- ASSIGNMENT
Repeat the data verbatim, images excluded.
•••
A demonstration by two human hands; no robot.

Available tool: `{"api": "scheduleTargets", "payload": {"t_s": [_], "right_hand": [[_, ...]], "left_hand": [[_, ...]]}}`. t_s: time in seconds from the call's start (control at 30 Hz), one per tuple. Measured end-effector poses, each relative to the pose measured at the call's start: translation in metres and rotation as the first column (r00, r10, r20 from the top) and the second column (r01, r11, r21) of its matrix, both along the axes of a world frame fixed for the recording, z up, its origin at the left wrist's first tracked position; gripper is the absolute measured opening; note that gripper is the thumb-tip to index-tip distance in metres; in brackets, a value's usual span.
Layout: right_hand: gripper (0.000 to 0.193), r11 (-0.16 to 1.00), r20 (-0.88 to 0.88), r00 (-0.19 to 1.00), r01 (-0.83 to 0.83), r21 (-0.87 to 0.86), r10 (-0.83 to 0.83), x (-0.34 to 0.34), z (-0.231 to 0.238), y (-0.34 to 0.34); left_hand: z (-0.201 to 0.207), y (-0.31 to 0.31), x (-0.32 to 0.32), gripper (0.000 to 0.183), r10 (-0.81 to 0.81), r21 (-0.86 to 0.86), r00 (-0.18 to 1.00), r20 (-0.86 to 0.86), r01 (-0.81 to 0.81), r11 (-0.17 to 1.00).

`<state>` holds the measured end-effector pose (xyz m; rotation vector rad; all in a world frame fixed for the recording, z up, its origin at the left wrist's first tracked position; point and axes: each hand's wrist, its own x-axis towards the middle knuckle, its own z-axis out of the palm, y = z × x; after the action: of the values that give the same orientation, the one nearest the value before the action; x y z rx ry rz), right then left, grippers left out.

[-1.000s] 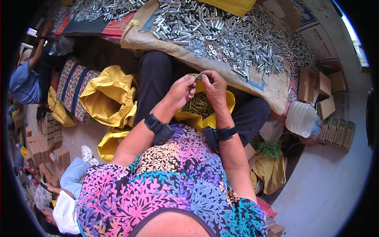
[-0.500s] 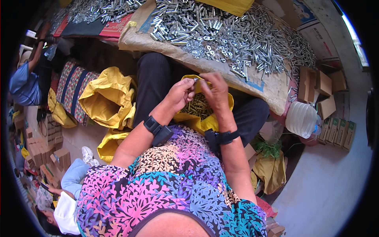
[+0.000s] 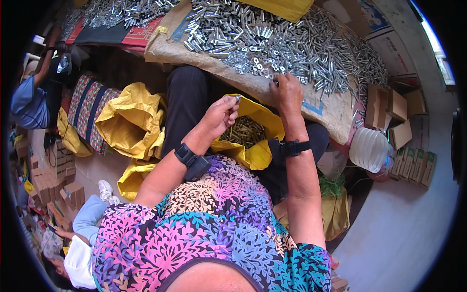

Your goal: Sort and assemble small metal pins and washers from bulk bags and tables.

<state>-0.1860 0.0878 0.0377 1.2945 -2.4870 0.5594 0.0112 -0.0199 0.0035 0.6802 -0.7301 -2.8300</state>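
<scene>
My left hand [image 3: 222, 116] is closed above the yellow sack between my knees, pinching a small metal bolt [image 3: 238, 98] whose end shows past the thumb and finger. My right hand [image 3: 288, 93] is at the front edge of the covered table, just beside a spread of flat washers [image 3: 260, 68]. Its fingers are curled together, and what they hold, if anything, is hidden. Behind the washers lies a broad heap of silver bolts [image 3: 311, 46]. Brass-coloured pieces [image 3: 247, 132] partly fill the open yellow sack [image 3: 258, 158].
Another open yellow sack [image 3: 134, 114] stands at my left beside a patterned bag [image 3: 87, 114]. A clear plastic jug [image 3: 368, 150], open cardboard boxes [image 3: 377, 104] and several slim boxes [image 3: 413, 165] are at the right. Two people are at the left, one in a blue shirt [image 3: 31, 104].
My right hand has left my left hand and moved right and away to the table edge by the washers. My left hand stays above the sack with the bolt.
</scene>
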Motion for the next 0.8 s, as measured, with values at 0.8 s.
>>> {"api": "scheduleTargets", "payload": {"t_s": [0.8], "right_hand": [[0.018,0.87,0.566,0.671,-0.28,-0.405,0.479,0.081,0.011,0.014]], "left_hand": [[-0.003,-0.001,0.005,0.011,-0.169,0.071,0.985,0.021,0.167,0.983]]}}
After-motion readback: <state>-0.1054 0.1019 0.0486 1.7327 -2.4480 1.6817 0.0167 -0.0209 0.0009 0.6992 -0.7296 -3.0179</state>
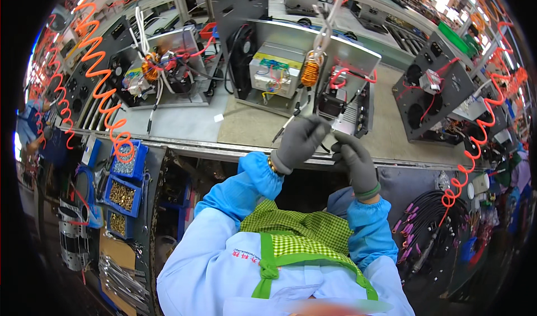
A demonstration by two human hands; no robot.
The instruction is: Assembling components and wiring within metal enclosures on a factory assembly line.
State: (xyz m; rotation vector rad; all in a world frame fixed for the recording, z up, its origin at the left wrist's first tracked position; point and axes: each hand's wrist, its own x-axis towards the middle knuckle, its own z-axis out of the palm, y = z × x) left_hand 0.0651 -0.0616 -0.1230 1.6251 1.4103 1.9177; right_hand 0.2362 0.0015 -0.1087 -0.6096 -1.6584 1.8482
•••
- WRITTEN SOLUTION
A demonstration by two human hands; no robot.

Available tool: `{"api": "scheduleTargets", "payload": {"t_s": [_], "right_hand": [[_, ...]], "left_hand": [[_, ...]]}}`. t_s: time in seconds from the call's start (control at 30 Hz), one per tuple. Measured end-effector poses, each relative to the pose measured at the call's start: translation in metres and rotation as the first column (r00, r10, r20 from the top) and the second column (r01, r11, r21) of its matrix, both along the axes of a world frame fixed for the recording, z up, its origin at the left wrist's first tracked position; gripper is the absolute measured opening; note that gripper is the thumb-tip to index-tip distance in metres; in brackets, a value's usual span.
Layout: right_hand: gripper (0.000 to 0.193), r11 (-0.16 to 1.00), r20 (-0.88 to 0.88), r00 (-0.19 to 1.00), r01 (-0.83 to 0.83), r21 (-0.87 to 0.86), r10 (-0.83 to 0.83), x (-0.34 to 0.34), z (-0.231 to 0.238), y (-0.34 to 0.34); left_hand: z (-0.201 to 0.207), y (-0.31 to 0.31), x (-0.32 to 0.32), gripper (0.000 to 0.183), r10 (-0.81 to 0.81), r21 (-0.86 to 0.86), r00 (-0.18 to 1.00), r20 (-0.86 to 0.86), r01 (-0.81 to 0.81), r11 (-0.17 to 1.00).

`<state>` holds the measured end-effector pose (xyz m; rotation vector rad; all in a world frame fixed for the recording, z up, its origin at the left wrist's first tracked position; point and axes: each hand's wrist, its own x-axis towards the middle knuckle, its own z-axis out of the palm, y = z × x; after the action: of the values that give the same orientation, the one nearest the value before the action; x y z rx ry rz), right then left, grippers left out.

[-1.000s] 
[-0.500s] 
[+0.000s] 

Your goal: Sort and assemble small metal pins and washers from bulk bags and tables.

<state>-0.1860 0.0878 0.0377 1.2945 -2.4870 0.5594 0.0112 -0.0199 0.0035 0.6802 -0.7301 -2.8300</state>
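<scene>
My left hand [image 3: 222, 116] is closed above the yellow sack between my knees, pinching a small metal bolt [image 3: 238, 98] whose end shows past the thumb and finger. My right hand [image 3: 288, 93] is at the front edge of the covered table, just beside a spread of flat washers [image 3: 260, 68]. Its fingers are curled together, and what they hold, if anything, is hidden. Behind the washers lies a broad heap of silver bolts [image 3: 311, 46]. Brass-coloured pieces [image 3: 247, 132] partly fill the open yellow sack [image 3: 258, 158].
Another open yellow sack [image 3: 134, 114] stands at my left beside a patterned bag [image 3: 87, 114]. A clear plastic jug [image 3: 368, 150], open cardboard boxes [image 3: 377, 104] and several slim boxes [image 3: 413, 165] are at the right. Two people are at the left, one in a blue shirt [image 3: 31, 104].
My right hand has left my left hand and moved right and away to the table edge by the washers. My left hand stays above the sack with the bolt.
</scene>
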Motion for the next 0.8 s, as measured, with values at 0.8 s.
>>> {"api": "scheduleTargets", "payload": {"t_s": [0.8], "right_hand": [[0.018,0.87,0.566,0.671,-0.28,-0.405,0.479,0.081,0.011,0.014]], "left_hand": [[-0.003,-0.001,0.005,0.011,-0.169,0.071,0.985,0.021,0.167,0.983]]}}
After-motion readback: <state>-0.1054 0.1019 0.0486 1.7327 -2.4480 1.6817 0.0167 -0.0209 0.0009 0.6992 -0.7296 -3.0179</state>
A demonstration by two human hands; no robot.
The instruction is: Assembling components and wiring within metal enclosures on a factory assembly line.
State: (xyz m; rotation vector rad; all in a world frame fixed for the recording, z up, its origin at the left wrist's first tracked position; point and axes: each hand's wrist, its own x-axis towards the middle knuckle, its own z-axis out of the palm, y = z × x) left_hand 0.0651 -0.0616 -0.1230 1.6251 1.4103 1.9177; right_hand 0.2362 0.0015 -0.1087 -0.6096 -1.6584 1.8482

The answer has now been finished.